▸ **Material provided**
——

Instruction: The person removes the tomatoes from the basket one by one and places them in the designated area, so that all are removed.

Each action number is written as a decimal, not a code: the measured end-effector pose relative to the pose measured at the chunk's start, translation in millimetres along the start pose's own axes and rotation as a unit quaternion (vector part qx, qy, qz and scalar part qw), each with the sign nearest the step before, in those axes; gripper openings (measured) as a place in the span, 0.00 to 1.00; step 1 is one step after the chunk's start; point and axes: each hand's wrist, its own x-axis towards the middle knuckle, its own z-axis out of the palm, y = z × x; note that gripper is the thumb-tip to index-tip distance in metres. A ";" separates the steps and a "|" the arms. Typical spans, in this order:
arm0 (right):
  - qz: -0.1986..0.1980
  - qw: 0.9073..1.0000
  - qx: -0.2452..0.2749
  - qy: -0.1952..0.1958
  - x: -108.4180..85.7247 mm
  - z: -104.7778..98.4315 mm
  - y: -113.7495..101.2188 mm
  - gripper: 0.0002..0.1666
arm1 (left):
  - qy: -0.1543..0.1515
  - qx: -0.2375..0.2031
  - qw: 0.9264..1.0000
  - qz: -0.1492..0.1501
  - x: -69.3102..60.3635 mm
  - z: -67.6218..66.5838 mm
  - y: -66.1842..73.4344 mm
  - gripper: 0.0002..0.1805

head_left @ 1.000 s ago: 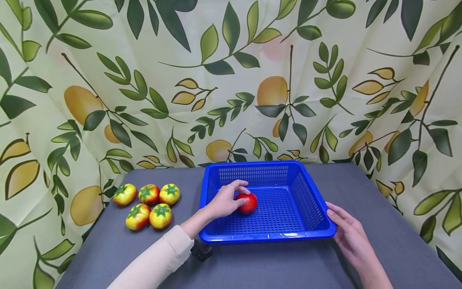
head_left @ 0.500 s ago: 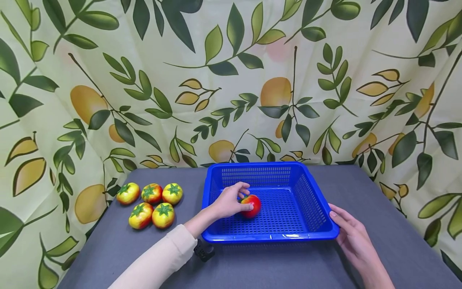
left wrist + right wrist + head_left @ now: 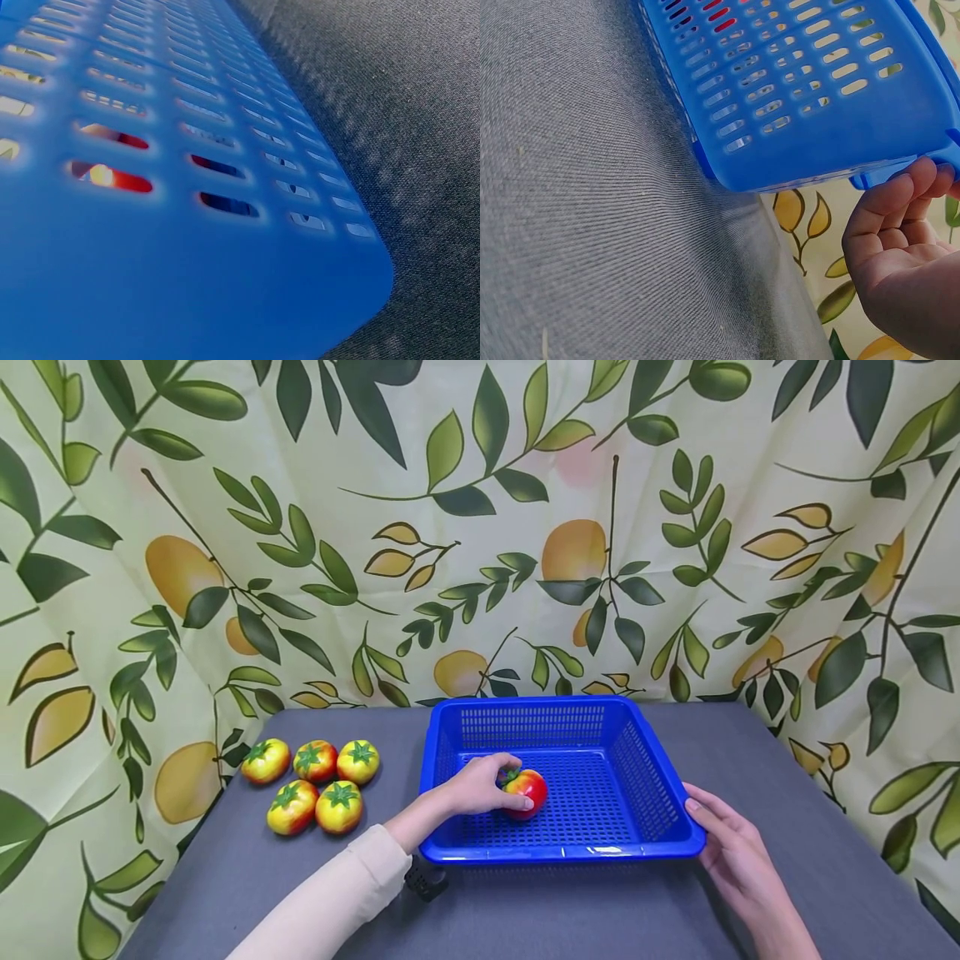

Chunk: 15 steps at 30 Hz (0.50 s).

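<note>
A blue plastic basket [image 3: 558,852] with slotted walls stands on the grey table. Inside it, towards the left, my left hand [image 3: 480,787] holds a red and yellow tomato [image 3: 531,791], thumb on the near side and fingers over its green top. At the basket's right front corner my right hand [image 3: 731,843] grips the rim, thumb on top. The right wrist view shows that hand's curled fingers [image 3: 889,201] under the rim. From the left wrist only the basket's slotted wall [image 3: 187,262] appears, with bits of red behind its slots; the left hand is mostly hidden there.
Several yellow and red tomatoes [image 3: 340,807] with green tops lie grouped on the table left of the basket. A black strap-like object [image 3: 426,878] shows under my left forearm. A curtain [image 3: 495,610] printed with leaves and fruit hangs behind the grey table [image 3: 525,918].
The tomato has turned in my left hand, so its green top and some yellow now show. Hand and tomato have shifted slightly right and nearer. My right hand keeps its hold on the rim.
</note>
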 end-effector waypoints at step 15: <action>-0.001 1.000 0.003 0.004 2.3 -1.4 1.1 0.14 | -0.029 0.018 0.999 0.010 0.8 -0.2 1.0 0.34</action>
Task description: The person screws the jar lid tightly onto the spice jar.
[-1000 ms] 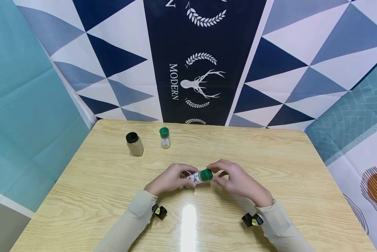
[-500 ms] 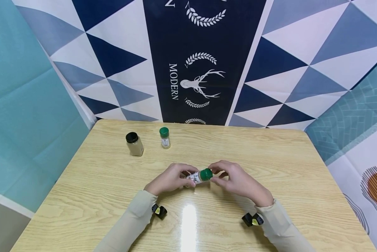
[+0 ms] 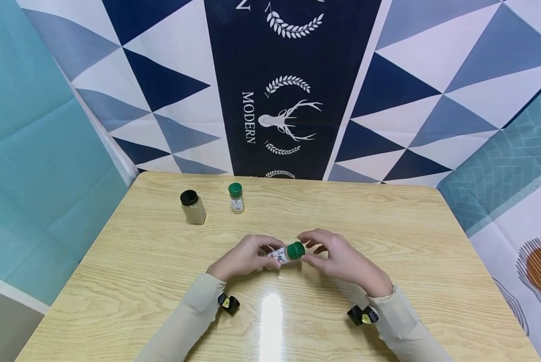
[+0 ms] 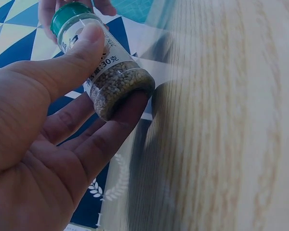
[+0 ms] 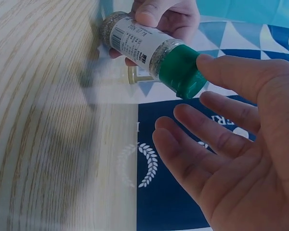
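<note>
My left hand (image 3: 249, 255) grips a small clear spice jar (image 3: 279, 255) with a white label and a green cap (image 3: 296, 250). In the left wrist view, pale brown grains (image 4: 113, 89) show through the jar's base, with the thumb on the label and fingers beneath. The jar is tilted, cap end toward my right hand (image 3: 338, 256). In the right wrist view, the thumb tip (image 5: 207, 62) lies against or just beside the cap; the other fingers are spread and apart from it.
A jar with a black lid and tan contents (image 3: 194, 211) stands at the back left of the wooden table (image 3: 365, 216). Right of it stands another green-capped spice jar (image 3: 236, 202). A patterned cloth (image 3: 171, 100) hangs behind the table's far edge.
My right hand's fingers have shifted slightly at the cap and now sit a little more spread. The left hand and the spice jar look unmoved.
</note>
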Motion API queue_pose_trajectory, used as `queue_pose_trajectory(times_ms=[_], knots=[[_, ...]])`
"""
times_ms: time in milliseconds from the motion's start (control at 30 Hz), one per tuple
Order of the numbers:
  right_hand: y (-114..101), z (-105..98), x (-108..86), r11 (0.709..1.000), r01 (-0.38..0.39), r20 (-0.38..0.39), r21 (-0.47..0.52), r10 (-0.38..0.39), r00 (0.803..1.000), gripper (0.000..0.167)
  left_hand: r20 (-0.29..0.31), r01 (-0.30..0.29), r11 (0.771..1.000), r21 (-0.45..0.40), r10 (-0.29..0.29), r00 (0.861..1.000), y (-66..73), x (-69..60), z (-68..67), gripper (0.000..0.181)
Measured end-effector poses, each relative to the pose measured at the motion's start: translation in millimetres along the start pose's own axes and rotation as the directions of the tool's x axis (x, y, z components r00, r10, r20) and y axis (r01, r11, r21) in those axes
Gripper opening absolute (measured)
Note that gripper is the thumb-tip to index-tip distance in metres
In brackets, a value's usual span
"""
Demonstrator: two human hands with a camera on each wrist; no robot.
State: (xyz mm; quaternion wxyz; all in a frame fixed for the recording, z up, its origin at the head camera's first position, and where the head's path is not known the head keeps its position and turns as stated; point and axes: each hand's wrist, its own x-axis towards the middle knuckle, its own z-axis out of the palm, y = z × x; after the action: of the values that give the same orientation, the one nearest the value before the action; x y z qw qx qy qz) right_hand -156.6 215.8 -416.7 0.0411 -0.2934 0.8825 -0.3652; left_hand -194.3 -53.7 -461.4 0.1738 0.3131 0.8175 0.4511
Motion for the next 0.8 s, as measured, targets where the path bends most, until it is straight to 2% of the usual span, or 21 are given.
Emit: queue_pose_trajectory(times_ms=[200,400,667,800], knots=[[-3.6,-0.3,-0.3,1.000,0.022,-0.009,0.013,-0.022,1.000,0.046,0.002,-0.005,1.000,0.006,0.005,1.000,-0.7,0.0,0.0,0.043],[-4.3,0.4,-0.2,0.999,0.047,-0.021,0.021,-0.047,0.999,0.044,-0.002,-0.005,1.000,-0.002,0.005,1.000,-0.7,0.2,-0.1,0.043],[-2.7,1.5,0.6,0.991,0.130,-0.060,-0.006,-0.130,0.990,0.040,-0.004,0.006,1.000,-0.030,-0.007,1.000,0.7,-0.6,0.2,0.044],[-3.0,2.5,0.6,0.990,0.143,-0.068,-0.009,-0.143,0.987,0.038,-0.005,0.006,1.000,-0.028,-0.006,1.000,1.1,-0.8,0.3,0.043]])
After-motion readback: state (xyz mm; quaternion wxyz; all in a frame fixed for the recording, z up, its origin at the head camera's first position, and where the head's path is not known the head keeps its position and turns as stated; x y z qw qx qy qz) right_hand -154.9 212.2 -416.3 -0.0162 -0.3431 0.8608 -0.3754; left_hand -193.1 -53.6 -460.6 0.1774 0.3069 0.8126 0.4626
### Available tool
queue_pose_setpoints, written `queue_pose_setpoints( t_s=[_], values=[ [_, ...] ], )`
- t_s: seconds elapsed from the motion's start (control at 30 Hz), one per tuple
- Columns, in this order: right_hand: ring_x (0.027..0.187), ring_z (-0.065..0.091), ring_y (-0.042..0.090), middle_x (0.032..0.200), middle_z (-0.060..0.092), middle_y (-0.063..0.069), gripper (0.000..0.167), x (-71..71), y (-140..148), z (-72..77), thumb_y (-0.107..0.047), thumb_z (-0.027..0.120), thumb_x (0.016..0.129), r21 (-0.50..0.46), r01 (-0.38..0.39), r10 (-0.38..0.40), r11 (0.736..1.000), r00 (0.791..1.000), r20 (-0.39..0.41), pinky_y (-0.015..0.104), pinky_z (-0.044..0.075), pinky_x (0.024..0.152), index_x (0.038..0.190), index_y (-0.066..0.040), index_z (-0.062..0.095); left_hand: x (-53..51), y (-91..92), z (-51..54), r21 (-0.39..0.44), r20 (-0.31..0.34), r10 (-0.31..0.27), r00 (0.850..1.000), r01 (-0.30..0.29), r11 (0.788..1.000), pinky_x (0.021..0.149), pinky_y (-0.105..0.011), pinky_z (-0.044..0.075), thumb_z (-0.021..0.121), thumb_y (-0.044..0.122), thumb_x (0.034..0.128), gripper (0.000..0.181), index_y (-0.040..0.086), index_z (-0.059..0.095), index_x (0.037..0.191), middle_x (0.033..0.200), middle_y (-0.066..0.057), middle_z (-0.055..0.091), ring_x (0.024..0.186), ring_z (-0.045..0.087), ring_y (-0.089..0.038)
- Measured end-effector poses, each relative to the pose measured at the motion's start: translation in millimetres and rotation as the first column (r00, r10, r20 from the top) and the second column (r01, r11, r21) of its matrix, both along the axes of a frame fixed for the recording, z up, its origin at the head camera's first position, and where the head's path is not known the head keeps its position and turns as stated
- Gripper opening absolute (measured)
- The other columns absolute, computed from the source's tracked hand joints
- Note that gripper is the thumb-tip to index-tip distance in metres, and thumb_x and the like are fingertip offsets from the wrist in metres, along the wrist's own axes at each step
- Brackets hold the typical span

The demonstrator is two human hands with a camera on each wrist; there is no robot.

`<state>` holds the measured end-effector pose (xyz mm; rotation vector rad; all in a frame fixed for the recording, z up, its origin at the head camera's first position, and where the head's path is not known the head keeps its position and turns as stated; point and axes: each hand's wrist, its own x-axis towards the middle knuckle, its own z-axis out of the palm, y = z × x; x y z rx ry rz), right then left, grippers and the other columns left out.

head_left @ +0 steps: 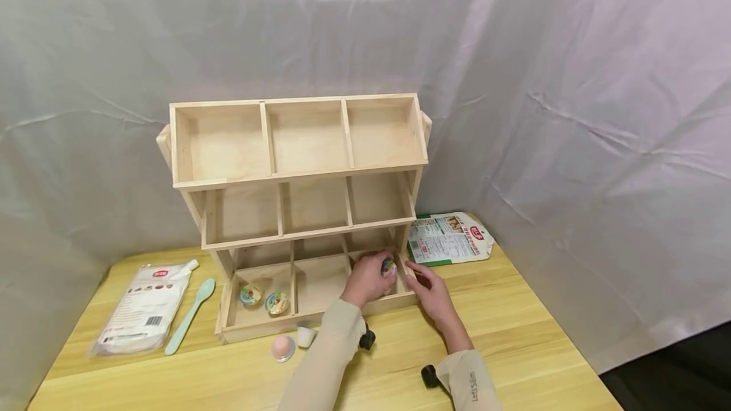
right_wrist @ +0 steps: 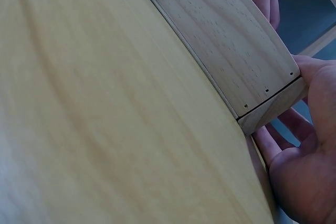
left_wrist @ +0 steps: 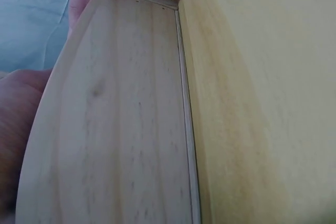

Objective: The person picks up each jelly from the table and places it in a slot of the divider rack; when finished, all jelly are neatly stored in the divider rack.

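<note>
My left hand (head_left: 370,278) holds a small jelly cup (head_left: 389,267) with a colourful printed lid, inside the bottom right compartment of a wooden three-tier shelf (head_left: 320,319). Fingers hide part of the cup. Against the outer right side of the bottom tray, my right hand (head_left: 432,293) rests with its fingers touching the side wall. The right wrist view shows this hand (right_wrist: 307,145) at the tray's front corner. Two jelly cups (head_left: 250,295) lie lid up in the bottom left compartment. In front of the tray, a pink jelly cup (head_left: 282,347) and a white cup (head_left: 306,336) are on the table.
At left lie a clear-and-white printed pouch (head_left: 139,309) and a pale green spoon (head_left: 191,316). A green-and-white printed packet (head_left: 451,238) sits right of the shelf. Grey curtains (head_left: 320,37) hang behind and beside the wooden table (head_left: 514,347).
</note>
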<state>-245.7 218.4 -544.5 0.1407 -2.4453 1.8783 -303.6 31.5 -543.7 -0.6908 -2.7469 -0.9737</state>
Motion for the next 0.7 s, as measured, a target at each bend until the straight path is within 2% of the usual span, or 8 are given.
queue_pose_setpoints(
  t_s=[0.23, 0.3, 0.43, 0.53, 0.6, 0.7],
  values=[
    [0.143, 0.047, 0.041, 0.154, 0.051, 0.022, 0.044, 0.8, 0.2, 1.4, -0.010, 0.063, 0.104, 0.009, -0.007, 0.007, 1.000, 1.000, -0.003, 0.053, 0.040, 0.117, 0.146, 0.001, 0.056, 1.2, 2.2, -0.2, -0.041, -0.025, -0.014, 1.000, 0.013, 0.999, 0.080, -0.035, 0.057, 0.077, 0.019, 0.0864, 0.028, 0.012, 0.072, 0.113, 0.104, -0.004, 0.074, 0.088, 0.068, -0.020],
    [0.143, 0.047, 0.041, 0.154, 0.051, 0.022, 0.044, 0.7, 0.1, 1.4, -0.010, 0.062, 0.104, 0.004, -0.009, 0.009, 1.000, 1.000, -0.003, 0.053, 0.039, 0.118, 0.146, 0.001, 0.056, 2.3, 2.3, 0.8, -0.052, -0.022, -0.011, 1.000, 0.010, 0.999, 0.085, -0.038, 0.058, 0.078, 0.019, 0.0858, 0.029, 0.011, 0.072, 0.114, 0.110, -0.005, 0.074, 0.095, 0.069, -0.022],
    [0.145, 0.044, 0.042, 0.153, 0.051, 0.024, 0.044, 1.2, 0.2, 1.8, -0.009, 0.062, 0.104, -0.002, -0.012, 0.012, 1.000, 1.000, -0.016, 0.055, 0.036, 0.120, 0.145, 0.003, 0.056, 4.5, 2.8, 2.3, -0.049, -0.017, 0.006, 1.000, -0.006, 0.999, 0.098, -0.044, 0.056, 0.078, 0.021, 0.0894, 0.038, 0.011, 0.071, 0.125, 0.128, -0.008, 0.069, 0.113, 0.067, -0.029],
    [0.144, 0.045, 0.042, 0.153, 0.051, 0.024, 0.044, 2.2, 0.2, 2.6, -0.010, 0.062, 0.104, 0.000, -0.017, 0.017, 1.000, 1.000, -0.020, 0.055, 0.038, 0.119, 0.145, 0.003, 0.055, 5.5, 2.9, 2.4, -0.046, -0.015, 0.021, 1.000, -0.022, 0.999, 0.103, -0.046, 0.054, 0.077, 0.025, 0.0925, 0.042, 0.011, 0.069, 0.132, 0.135, -0.008, 0.067, 0.120, 0.065, -0.032],
    [0.143, 0.047, 0.042, 0.153, 0.051, 0.023, 0.044, 2.8, 0.3, 3.2, -0.011, 0.062, 0.104, 0.002, -0.021, 0.021, 1.000, 1.000, -0.013, 0.048, 0.044, 0.116, 0.146, 0.002, 0.055, 5.6, 2.9, 2.1, -0.051, -0.021, 0.028, 0.999, -0.029, 0.998, 0.103, -0.046, 0.054, 0.077, 0.027, 0.0930, 0.043, 0.012, 0.068, 0.132, 0.136, -0.008, 0.066, 0.120, 0.065, -0.031],
    [0.140, 0.050, 0.042, 0.154, 0.051, 0.022, 0.045, 2.7, 0.4, 3.7, -0.012, 0.061, 0.105, 0.004, -0.026, 0.026, 1.000, 1.000, -0.002, 0.029, 0.050, 0.106, 0.147, 0.001, 0.054, 5.5, 2.5, 2.3, -0.047, -0.027, 0.029, 0.999, -0.031, 0.998, 0.102, -0.045, 0.054, 0.078, 0.028, 0.0923, 0.044, 0.012, 0.068, 0.132, 0.134, -0.008, 0.067, 0.118, 0.066, -0.029]
  ],
)
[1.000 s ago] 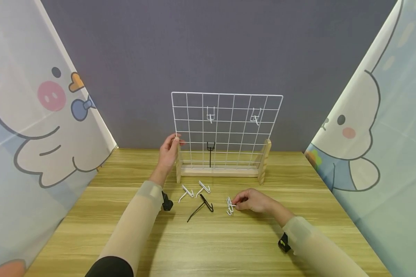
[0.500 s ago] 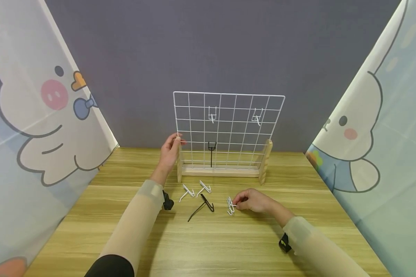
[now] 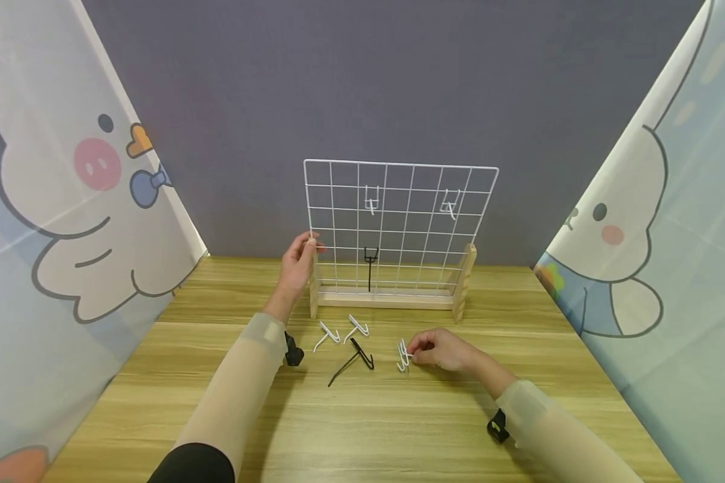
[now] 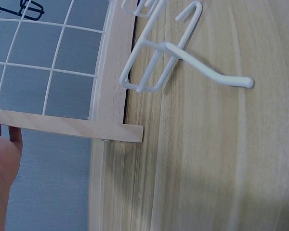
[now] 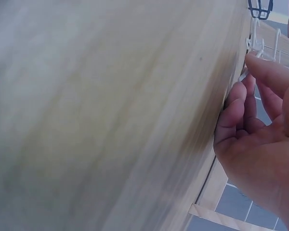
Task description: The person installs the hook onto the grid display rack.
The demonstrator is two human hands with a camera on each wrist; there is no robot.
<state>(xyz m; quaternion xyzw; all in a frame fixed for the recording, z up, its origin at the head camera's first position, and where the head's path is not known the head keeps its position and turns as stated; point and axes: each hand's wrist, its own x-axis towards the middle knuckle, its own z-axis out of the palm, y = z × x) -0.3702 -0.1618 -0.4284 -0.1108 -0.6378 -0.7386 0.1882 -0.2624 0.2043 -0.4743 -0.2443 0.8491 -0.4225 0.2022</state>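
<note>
A white wire grid [image 3: 393, 231] stands upright in a wooden base [image 3: 387, 300] with two wooden side posts. My left hand [image 3: 295, 265] grips the top of the left post [image 3: 313, 288]. Two white hooks [image 3: 371, 203] [image 3: 450, 206] hang on the upper grid and a black hook [image 3: 370, 258] lower down. At the table, my right hand [image 3: 441, 350] pinches the stem of a white hook [image 3: 403, 357] between thumb and fingers. In the right wrist view the fingers of my right hand [image 5: 260, 130] partly hide that hook.
Two white hooks [image 3: 326, 335] [image 3: 356, 327] and a black hook [image 3: 361, 355] lie on the wooden table [image 3: 362, 429] between my arms, in front of the base. A grey backdrop [image 3: 362, 80] rises behind the grid, with patterned cloths [image 3: 54, 168] [image 3: 689, 221] at both sides.
The white hook in my right hand has tilted slightly, its lower end a little higher. My left hand keeps its grip on the post. The head view has shifted slightly.
</note>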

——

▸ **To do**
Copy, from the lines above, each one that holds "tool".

▸ **Answer to this problem**
Measured end-effector poses, each relative to the pose measured at the motion's start: translation in millimetres along the start pose's own axes and rotation as the directions of the tool's x axis (x, y, z components r00, r10, r20) and y axis (r01, r11, r21) in those axes
### Available tool

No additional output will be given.